Yazı dizimizin bu noktasında, Verlyn Flieger ve J.R.R. Tolkien’in zaman algısı ile ilgilenen herkesin atıfta bulunduğu yarım kalmış eser olan The Lost Road hakkında biraz daha detaylı bilgi vermenin yerinde olacağını düşünüyorum. The Lost Road, önceki yazılarda değinmiş olduğumuz gibi, J.R.R. Tolkien ile C.S. Lewis’in uzay seyahati ve zaman seyahati konuları üzerine hikaye yazmaya karar vermeleri sonucunda ortaya çıkmıştır. Tolkien ve Lewis, bu iki konuyu aralarında paylaşmak için yazı-tura atarlar ve sonuç olarak Tolkien zaman seyahati, Lewis ise uzay seyahati üzerine yazmaya başlarlar. C.S. Lewis açısından sonuç, başarılı bir seri olan Out of the Silent Planet ile başlayan The Space Triology (Uzay Üçlemesi) olur. C.S. Lewis’in eserlerindeki bir çok unsurun, Efsane-i Tolkien (Tolkien’s Elegendarium) ile benzeşmesi ise ayrı bir tartışma konusudur. Bu konuda Lewis’in bunları Tolkien’den aldığını söyleyenler de sürekli beraber olan iki arkadaşın hikayelerini birbirlerine anlatırken oluşan benzeşmeden bahsedenler de mevcuttur. Tolkien bu konuda net bir tavır almaktan kibarca kaçınsa da, Lewis’in Uzay Üçlemesi’ni yazmadan önce, Silmarillion’dan parçalar duyduğunu ve bazı isim benzerliklerinin bu nedenle oluştuğunu belirtir.

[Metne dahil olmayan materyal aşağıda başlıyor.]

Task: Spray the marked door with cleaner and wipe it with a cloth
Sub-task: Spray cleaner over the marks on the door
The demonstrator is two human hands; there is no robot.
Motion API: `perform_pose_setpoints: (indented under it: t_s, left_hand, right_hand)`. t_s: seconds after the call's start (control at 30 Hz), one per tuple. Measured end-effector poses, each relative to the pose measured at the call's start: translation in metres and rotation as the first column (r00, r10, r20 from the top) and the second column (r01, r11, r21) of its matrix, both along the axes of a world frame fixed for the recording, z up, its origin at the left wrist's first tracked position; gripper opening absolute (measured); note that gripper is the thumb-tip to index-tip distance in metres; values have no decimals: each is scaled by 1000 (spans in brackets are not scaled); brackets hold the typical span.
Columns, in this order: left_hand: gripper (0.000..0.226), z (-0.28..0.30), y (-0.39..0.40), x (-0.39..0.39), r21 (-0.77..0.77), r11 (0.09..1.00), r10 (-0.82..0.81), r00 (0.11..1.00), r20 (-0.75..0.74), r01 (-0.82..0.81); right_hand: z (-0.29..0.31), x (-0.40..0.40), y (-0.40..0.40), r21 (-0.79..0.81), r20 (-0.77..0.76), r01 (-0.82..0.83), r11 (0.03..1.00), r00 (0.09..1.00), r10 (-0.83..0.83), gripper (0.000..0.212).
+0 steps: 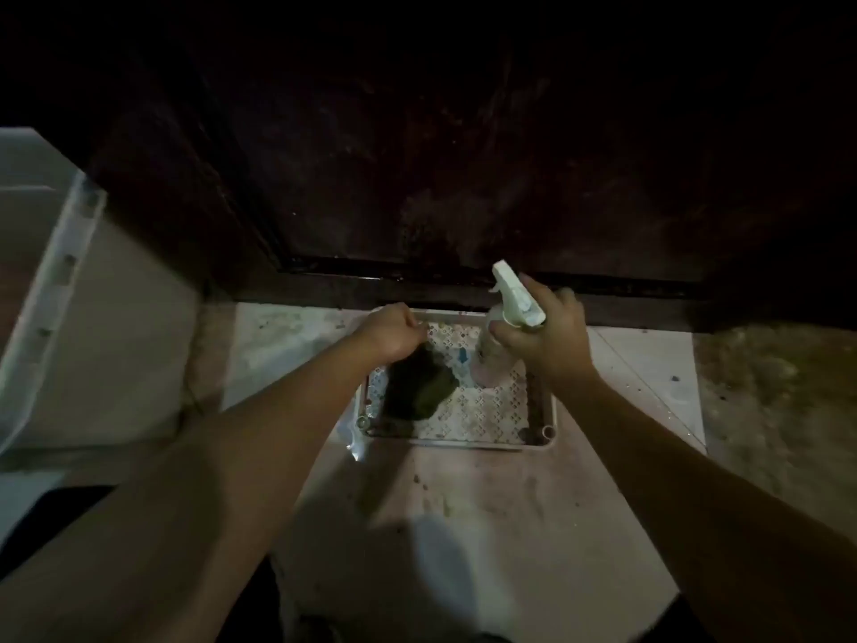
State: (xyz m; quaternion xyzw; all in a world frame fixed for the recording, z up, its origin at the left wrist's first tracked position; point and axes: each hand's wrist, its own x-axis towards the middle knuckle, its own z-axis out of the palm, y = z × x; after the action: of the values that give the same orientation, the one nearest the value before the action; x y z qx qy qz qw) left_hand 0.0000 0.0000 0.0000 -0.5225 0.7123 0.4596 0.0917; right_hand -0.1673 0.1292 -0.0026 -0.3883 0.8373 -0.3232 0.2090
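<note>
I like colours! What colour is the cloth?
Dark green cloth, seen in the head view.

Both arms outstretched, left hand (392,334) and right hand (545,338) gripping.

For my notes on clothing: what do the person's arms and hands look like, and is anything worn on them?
Both forearms are bare, with no sleeve in view. The left hand and the right hand wear no gloves. I see no watch or ring, though the light is dim.
</note>
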Motion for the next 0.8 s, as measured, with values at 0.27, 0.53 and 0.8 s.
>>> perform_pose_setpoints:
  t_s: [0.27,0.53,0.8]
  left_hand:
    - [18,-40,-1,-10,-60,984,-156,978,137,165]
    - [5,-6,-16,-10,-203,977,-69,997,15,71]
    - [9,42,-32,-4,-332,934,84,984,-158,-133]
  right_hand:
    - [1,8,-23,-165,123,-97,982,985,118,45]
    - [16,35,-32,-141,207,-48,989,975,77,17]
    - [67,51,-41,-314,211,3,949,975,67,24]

The Lost Road hikayesinin ana gövdesi, geçmiş nesillerden miras kalan hatıralar aracılığıyla geçmişte vücut bulmak üzerine kurulmuştur. Bir önceki yazıda belirttiğimiz gibi, isimleri anlam olarak Amandil/Bliss-friend/Cennet dostu ve Elendil/Elf-friend/Elf dostu isimleri ile benzeşen baba-oğul ikililerinin zaman içerisinde var olmalarının üzerine oturan bu hikaye, yaklaşık günümüzde diyebileceğimiz bir baba oğuldan başlayarak Atlantis’in ya da diğer bir deyişle Númenor’un batışına kadar gitmektedir. Atlantis’in Tolkien için önemine ve oğlu ile beraber birbirlerinden habersiz bir biçimde aynı rüyayı görüyor olmalarına önceki yazılarda (Bölüm 2 ve Bölüm 10) değinmiştim. Hem zaman seyahati üzerine yazma isteği hem de kendi hayatında “Atlantis Haunting / Atlantis Dadanması” şeklinde adlandırdığı rüya, Tolkien’i böyle bir hikaye yazma konusunda tetiklemişti.

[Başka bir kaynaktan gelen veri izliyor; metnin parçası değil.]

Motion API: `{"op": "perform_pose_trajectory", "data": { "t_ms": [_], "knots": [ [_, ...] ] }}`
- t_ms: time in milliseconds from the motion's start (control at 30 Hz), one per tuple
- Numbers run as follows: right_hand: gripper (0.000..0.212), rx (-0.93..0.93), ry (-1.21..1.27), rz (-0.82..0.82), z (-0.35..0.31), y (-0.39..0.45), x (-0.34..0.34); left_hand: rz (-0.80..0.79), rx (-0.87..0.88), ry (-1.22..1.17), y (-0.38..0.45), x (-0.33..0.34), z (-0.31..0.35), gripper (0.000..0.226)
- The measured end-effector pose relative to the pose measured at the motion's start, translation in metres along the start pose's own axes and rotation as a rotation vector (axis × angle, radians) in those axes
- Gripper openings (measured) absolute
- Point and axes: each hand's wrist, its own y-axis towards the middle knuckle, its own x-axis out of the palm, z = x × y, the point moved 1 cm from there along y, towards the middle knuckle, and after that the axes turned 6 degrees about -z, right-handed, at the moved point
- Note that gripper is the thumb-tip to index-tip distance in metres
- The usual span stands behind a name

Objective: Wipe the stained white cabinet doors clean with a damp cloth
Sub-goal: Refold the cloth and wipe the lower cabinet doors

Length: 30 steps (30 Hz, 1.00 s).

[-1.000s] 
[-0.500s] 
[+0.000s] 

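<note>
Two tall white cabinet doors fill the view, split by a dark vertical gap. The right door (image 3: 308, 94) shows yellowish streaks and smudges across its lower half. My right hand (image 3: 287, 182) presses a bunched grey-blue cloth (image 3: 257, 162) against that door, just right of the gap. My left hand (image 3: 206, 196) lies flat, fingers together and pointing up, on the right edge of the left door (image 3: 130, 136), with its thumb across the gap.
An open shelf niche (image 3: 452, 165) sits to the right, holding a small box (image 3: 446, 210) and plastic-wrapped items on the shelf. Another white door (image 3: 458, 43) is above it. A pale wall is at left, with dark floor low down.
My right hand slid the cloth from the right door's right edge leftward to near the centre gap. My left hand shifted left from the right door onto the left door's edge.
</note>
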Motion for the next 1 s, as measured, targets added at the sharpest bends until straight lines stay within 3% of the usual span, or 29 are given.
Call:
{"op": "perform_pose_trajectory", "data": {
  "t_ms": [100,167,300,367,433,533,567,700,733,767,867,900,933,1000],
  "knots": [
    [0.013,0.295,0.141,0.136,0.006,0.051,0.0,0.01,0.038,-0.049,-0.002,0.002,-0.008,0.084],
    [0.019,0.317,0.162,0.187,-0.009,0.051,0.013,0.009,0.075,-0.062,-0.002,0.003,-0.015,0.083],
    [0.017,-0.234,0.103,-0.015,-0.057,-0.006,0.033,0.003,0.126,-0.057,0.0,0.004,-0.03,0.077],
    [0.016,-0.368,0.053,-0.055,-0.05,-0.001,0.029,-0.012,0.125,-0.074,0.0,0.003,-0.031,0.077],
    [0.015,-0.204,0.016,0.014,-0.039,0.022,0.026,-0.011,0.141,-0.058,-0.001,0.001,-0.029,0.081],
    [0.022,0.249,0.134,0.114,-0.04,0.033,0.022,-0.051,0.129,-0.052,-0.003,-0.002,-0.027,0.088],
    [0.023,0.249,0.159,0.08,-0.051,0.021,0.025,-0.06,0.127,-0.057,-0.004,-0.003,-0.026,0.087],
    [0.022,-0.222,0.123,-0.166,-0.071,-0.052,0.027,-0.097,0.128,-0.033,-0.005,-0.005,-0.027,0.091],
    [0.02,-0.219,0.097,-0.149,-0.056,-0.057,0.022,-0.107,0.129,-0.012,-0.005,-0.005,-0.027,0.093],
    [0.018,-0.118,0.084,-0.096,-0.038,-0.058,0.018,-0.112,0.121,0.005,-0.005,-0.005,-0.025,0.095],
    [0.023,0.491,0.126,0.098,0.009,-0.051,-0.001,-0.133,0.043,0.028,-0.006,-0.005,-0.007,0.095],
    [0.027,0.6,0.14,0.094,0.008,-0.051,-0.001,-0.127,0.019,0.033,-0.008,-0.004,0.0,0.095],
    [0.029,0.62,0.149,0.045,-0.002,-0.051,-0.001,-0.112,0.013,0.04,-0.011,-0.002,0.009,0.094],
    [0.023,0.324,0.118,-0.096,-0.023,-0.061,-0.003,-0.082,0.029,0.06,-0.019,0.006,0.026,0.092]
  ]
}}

Hikayenin yazılma tarihi olarak yaklaşık 1936-1937 yılları gösterilmekte. Hatta 1937 yılında Tolkien, yazdığı birkaç bölümü yayıncıları olan Allen ve Unwin’e, Hobbit’in muhtemel bir devamı şeklinde yollamış, ancak yayıncılar bunun neredeyse hiç bir ticari başarısı olmayacağını düşünmüşler. Verlyn Flieger, bu dönemin aynı zamanda tüm Avrupa’nın savaş hazırlığında olduğu gergin bir dönem olduğunu hatırlatarak, Tolkien’in her zaman kendi çağının farkında olan bir kişi olduğunu ve bu gerginlikten etkilenmiş olduğunu belirtiyor. Bu yüzden Tolkien’in kendi deyişi ile, “Atlantis Efsanesi’nin yeni versiyonu”, aslında onun yola mutlu bir hikaye yazmak için çıkmadığını da gösteriyor. The Lost Road da hikayesi itibariyle ümit veren bir hikaye değil. Hikayenin kahramanları zamanda seyahate devam etselerdi (ya da Tolkien onları devam ettirebilseydi) kendilerini kocaman bir medeniyetin çöküş anında bulacaklardı.

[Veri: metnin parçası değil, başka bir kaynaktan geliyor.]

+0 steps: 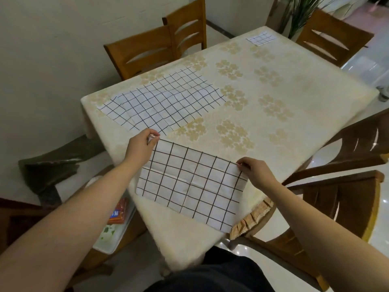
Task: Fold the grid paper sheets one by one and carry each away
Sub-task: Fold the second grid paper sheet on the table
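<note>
A white grid paper sheet point(189, 184) with dark lines and old crease marks lies at the table's near corner. My left hand point(140, 147) pinches its far left corner. My right hand point(252, 169) pinches its far right corner. That far edge is held a little above the cloth. A stack of unfolded grid sheets point(164, 100) lies flat on the left part of the table. A small folded grid paper point(261, 38) rests at the far end of the table.
The table point(284, 114) wears a cream cloth with a pale flower pattern. Wooden chairs stand at the far left point(145, 51), the far right point(334, 36) and the near right point(336, 199). A tray with packets point(114, 224) sits low at the left.
</note>
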`<act>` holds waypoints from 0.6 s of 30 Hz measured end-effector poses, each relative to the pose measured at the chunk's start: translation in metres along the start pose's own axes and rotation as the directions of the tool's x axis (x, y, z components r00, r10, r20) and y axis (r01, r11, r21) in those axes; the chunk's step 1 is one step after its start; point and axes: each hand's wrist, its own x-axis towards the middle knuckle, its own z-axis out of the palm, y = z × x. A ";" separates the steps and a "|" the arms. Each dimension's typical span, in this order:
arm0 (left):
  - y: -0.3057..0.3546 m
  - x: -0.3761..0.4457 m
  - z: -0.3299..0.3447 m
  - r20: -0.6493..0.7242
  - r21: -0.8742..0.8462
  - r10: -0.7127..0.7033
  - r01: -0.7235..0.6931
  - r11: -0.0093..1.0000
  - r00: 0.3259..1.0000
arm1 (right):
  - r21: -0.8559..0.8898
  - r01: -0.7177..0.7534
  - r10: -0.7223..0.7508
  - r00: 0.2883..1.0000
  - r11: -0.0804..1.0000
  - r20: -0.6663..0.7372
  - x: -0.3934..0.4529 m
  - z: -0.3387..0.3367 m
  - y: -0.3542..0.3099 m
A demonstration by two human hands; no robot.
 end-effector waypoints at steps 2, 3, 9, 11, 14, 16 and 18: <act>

The Lost Road hikayesi her ne kadar sürekli (Tolkien tarafından da) yarım kalan, tamamlanamayan şeklinde tanımlansa da, bunun eksik bir sonuç olduğunu düşünenlerdenim. Tabi ki ortada tamamlanmış bir The Lost Road kitabı mevcut değil, ama bu hikayenin getirdikleri Efsane-i Tolkien içerisinde yayılmış bir biçimde görülebiliyor. Númenor’un batışı, dünyanın artık yuvarlak oluşu, düz yol (straight path) gibi çarpıcı kavramlar biraz da bu yarım kalan hikayenin getirileri gibi geliyor. Bunun yanında belki gözden kaçan bir husus ancak, Tolkien ısrarla Atlantis ve Númenor’u özdeşleştiriyor. Hatta kendisi bunu bir ‘curious chance’ yani ‘merak uyandırıcı bir denk gelme’ olarak belirtse de, Númenor dilinde Akallabêth olan Númenor’un Batışı’nın, Quenya dilinde  Atalantë haline geliyor olması bile bu özdeşleştirmenin ne kadar güçlü olduğunu gösteren bir unsur.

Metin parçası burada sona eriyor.